Todos nos cabreamos, más o menos. Sin embargo, viviendo en sociedad se nos anima a no expresar el enfado. Saber gestionar la ira es una virtud, pero esto no significa embotellar nuestra rabia. La ira es un indicador interno útil para la frustración. Cuando se produce una injusticia, nos cabreamos. Es preferible expresarse de forma asertiva, afirmando nuestra posición y derecho sin atacar ni someterse al otro. Lo aconsejable es encontrar maneras de comunicarnos sin llegar a la agresividad. 

Aunque asociamos el cabreo a gritos, insultos y agresiones, la rabia tiene muchas más formas. Existen multitud de muestras pasivo agresivas: derrotismo, chantaje emocional, autoculpabilidad, falsedad, comportamientos compulsivos o evasividad extrema. Si no gestionamos nuestro enfado adaptativamente, la emoción no desaparece, se transforma y nos puede consumir por dentro sin que nos demos cuenta. 

Algunas expresiones físicas, como el deporte, sirven también para canalizar o desfogar la ira. El Estado es quien tiene el monopolio de la violencia, a través de las Fuerzas y Cuerpos de Seguridad del Estado. No se nos permite enfadarnos (o mostrarlo) más de lo que está aceptado por seguridad y respeto social.

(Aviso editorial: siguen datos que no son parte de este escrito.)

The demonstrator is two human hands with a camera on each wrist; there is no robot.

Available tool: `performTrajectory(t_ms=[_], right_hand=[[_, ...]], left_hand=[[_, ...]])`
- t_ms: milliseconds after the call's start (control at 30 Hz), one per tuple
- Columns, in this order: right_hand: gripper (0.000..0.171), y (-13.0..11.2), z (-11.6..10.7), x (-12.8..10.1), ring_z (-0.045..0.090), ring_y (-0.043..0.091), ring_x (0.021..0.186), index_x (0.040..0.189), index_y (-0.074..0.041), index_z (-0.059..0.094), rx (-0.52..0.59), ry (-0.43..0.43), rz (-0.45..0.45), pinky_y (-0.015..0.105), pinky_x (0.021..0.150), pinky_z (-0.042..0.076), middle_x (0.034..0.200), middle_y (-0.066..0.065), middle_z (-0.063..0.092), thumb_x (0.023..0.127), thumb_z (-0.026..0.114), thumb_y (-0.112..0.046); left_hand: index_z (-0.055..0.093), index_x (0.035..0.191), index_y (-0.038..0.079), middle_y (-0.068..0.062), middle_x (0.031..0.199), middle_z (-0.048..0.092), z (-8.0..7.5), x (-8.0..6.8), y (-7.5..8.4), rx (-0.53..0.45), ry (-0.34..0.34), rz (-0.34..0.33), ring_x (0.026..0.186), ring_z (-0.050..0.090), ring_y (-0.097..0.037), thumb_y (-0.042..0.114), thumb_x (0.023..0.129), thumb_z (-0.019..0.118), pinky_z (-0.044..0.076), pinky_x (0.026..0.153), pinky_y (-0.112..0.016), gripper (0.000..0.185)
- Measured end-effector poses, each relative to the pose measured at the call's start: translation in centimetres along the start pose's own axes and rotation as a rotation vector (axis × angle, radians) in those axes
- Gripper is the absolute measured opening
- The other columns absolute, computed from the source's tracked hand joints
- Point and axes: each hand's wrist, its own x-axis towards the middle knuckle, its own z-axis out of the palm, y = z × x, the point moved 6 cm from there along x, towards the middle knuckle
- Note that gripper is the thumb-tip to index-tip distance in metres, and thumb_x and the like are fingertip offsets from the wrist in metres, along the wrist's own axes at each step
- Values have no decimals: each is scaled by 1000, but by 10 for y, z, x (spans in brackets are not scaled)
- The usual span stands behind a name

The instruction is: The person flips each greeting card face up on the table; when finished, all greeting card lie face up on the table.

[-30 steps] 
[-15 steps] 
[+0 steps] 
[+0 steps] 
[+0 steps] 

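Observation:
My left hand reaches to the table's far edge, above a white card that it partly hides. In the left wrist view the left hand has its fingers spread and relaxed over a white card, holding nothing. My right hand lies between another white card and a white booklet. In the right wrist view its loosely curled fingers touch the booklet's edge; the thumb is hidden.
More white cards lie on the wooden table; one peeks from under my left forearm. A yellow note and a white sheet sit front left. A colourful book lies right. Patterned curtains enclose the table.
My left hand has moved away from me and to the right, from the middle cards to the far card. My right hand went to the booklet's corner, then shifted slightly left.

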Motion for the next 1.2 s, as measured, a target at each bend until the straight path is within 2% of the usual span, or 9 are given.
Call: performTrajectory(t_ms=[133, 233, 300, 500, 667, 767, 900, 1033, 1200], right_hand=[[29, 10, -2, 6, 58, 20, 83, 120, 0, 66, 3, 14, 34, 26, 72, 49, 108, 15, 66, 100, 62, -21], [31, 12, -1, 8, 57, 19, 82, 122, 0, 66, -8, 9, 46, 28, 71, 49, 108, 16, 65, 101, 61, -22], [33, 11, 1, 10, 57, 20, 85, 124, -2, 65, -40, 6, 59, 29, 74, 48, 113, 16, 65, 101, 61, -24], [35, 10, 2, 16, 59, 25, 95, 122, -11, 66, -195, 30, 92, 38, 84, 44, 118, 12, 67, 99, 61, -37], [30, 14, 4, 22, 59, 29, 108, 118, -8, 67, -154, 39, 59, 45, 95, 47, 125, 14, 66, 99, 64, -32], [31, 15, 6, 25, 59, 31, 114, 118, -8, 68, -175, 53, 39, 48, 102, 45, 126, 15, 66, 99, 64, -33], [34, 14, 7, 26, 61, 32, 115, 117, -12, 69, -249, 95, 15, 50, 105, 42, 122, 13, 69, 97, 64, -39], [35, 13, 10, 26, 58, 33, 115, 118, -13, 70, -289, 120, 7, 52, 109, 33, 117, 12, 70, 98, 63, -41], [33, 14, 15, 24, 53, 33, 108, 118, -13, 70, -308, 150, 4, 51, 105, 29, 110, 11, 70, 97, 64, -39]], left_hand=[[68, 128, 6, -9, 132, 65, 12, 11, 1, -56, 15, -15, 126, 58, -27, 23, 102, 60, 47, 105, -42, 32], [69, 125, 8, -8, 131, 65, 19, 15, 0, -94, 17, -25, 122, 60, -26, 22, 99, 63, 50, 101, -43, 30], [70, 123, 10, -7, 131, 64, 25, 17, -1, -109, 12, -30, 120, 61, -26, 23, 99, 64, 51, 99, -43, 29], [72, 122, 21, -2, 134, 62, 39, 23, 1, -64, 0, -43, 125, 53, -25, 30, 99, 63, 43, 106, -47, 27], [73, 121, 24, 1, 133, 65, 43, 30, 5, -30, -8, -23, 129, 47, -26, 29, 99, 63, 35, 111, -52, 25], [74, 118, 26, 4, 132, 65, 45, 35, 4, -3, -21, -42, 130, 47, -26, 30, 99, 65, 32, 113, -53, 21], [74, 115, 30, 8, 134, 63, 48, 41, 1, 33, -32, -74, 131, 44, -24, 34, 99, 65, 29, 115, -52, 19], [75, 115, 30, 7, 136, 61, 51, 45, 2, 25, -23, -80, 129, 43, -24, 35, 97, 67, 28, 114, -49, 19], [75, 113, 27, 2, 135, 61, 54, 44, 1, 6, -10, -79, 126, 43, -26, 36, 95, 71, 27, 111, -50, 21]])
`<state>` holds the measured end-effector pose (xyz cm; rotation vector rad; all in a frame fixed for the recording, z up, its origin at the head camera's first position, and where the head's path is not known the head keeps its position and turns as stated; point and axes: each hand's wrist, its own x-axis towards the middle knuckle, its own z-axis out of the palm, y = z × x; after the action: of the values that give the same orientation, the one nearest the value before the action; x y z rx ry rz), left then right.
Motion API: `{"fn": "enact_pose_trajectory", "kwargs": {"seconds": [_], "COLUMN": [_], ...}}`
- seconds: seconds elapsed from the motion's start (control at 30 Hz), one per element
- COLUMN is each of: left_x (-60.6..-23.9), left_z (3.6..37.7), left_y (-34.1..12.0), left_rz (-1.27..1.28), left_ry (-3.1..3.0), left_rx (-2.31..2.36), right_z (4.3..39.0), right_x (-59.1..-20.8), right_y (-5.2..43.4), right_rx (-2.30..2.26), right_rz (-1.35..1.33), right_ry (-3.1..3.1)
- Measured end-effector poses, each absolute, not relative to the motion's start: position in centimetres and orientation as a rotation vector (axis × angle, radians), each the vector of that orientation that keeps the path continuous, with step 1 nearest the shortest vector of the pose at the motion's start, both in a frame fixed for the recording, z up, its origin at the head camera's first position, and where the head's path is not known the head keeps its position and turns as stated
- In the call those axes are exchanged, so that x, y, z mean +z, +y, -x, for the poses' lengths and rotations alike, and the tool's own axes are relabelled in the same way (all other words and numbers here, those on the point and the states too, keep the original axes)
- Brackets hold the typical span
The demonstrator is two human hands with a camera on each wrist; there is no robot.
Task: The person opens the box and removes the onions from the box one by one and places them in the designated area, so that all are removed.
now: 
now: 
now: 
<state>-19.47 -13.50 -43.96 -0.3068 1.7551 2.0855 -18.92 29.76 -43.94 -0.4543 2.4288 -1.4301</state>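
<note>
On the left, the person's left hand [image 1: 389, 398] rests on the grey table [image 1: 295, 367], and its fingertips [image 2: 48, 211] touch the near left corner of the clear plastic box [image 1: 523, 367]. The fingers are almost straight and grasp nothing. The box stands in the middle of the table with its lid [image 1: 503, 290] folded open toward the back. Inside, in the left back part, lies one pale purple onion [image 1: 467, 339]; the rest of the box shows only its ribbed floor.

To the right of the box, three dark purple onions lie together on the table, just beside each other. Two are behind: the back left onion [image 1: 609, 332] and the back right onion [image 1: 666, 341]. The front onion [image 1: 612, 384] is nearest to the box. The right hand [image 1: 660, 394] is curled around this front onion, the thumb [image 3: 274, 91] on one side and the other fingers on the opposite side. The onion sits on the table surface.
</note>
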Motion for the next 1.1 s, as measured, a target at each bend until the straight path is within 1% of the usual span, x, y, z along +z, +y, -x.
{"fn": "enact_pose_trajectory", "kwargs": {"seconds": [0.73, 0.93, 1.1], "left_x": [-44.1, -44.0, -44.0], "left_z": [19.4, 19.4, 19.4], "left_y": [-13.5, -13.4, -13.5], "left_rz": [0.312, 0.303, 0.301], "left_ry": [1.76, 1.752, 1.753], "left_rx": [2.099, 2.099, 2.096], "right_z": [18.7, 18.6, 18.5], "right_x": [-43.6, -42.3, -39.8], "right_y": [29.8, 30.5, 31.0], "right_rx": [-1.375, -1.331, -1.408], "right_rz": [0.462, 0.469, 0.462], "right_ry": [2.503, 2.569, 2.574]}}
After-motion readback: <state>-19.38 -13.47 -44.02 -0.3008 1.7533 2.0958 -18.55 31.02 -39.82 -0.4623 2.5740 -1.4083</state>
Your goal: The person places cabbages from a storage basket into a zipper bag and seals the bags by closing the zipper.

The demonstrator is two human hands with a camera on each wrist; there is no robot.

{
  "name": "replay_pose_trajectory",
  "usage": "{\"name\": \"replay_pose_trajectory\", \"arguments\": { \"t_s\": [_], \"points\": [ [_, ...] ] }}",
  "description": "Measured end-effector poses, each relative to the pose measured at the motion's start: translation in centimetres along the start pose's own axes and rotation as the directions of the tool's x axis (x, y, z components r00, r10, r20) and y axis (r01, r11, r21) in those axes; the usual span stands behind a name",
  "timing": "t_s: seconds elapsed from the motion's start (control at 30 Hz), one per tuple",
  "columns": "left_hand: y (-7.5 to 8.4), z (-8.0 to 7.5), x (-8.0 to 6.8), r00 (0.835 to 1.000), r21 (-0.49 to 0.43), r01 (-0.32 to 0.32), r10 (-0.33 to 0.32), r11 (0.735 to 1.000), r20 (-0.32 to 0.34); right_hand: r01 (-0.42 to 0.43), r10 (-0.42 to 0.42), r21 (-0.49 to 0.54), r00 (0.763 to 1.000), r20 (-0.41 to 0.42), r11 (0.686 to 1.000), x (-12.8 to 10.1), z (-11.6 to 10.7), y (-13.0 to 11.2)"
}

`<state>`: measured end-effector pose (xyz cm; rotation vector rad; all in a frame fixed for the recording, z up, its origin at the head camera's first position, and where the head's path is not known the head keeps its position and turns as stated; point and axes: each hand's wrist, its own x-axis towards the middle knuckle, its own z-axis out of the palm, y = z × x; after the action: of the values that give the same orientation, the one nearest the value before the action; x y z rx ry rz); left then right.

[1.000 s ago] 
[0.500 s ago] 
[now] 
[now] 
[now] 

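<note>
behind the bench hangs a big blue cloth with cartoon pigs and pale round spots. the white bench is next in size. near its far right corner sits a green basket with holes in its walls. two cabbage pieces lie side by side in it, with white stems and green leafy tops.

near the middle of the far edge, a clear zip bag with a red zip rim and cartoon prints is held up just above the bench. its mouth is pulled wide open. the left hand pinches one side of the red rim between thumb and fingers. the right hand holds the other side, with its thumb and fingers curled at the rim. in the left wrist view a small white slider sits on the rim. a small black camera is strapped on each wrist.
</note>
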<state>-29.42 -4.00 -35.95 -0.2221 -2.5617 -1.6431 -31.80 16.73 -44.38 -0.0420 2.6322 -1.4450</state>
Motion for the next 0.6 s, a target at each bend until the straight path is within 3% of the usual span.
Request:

El enfado funciona a menudo como aviso. Nuestra expresión facial, lenguaje corporal y respuestas fisiológicas pueden delatar nuestro cabreo. Esto también sirve de aviso para otras personas. “Hoy no tengo el horno para bollos”. La ira es un patrón de comportamiento diseñado para advertir a agresores. Rara vez se llega a un altercado sin que ninguna de las partes haya señalado su enfado. 

Cabe recordar que la ira puede cegarnos. Es extremadamente común cuando nos cabreamos, percibir que nosotros tenemos razón y es el resto del mundo el que la ha cagado. La rabia causa pérdidas en las capacidades de autorregulación y observación objetiva. Una vez entramos en el “modo cabreo”, es fácil que se nos nuble el juicio y perder la razón. Muchas veces no nos damos cuenta hasta que no ha bajado la sensación de alerta. Entonces percibimos la auténtica magnitud de la amenaza, nuestra reacción, y admitimos nuestra parte en el asunto y hasta pedimos perdón y perdonamos.

Suelen recomendar respirar hondo y contar hasta diez cuando sentimos que el cabreo se apodera de nosotros. De esta manera podemos separarnos de la emoción y regularnos mejor. 

¿Te cabreas más de lo que te gustaría? ¿Alguna vez has conseguido algo con un enfado que no habrías conseguido de otra forma? ¿Cómo regulas tu ira?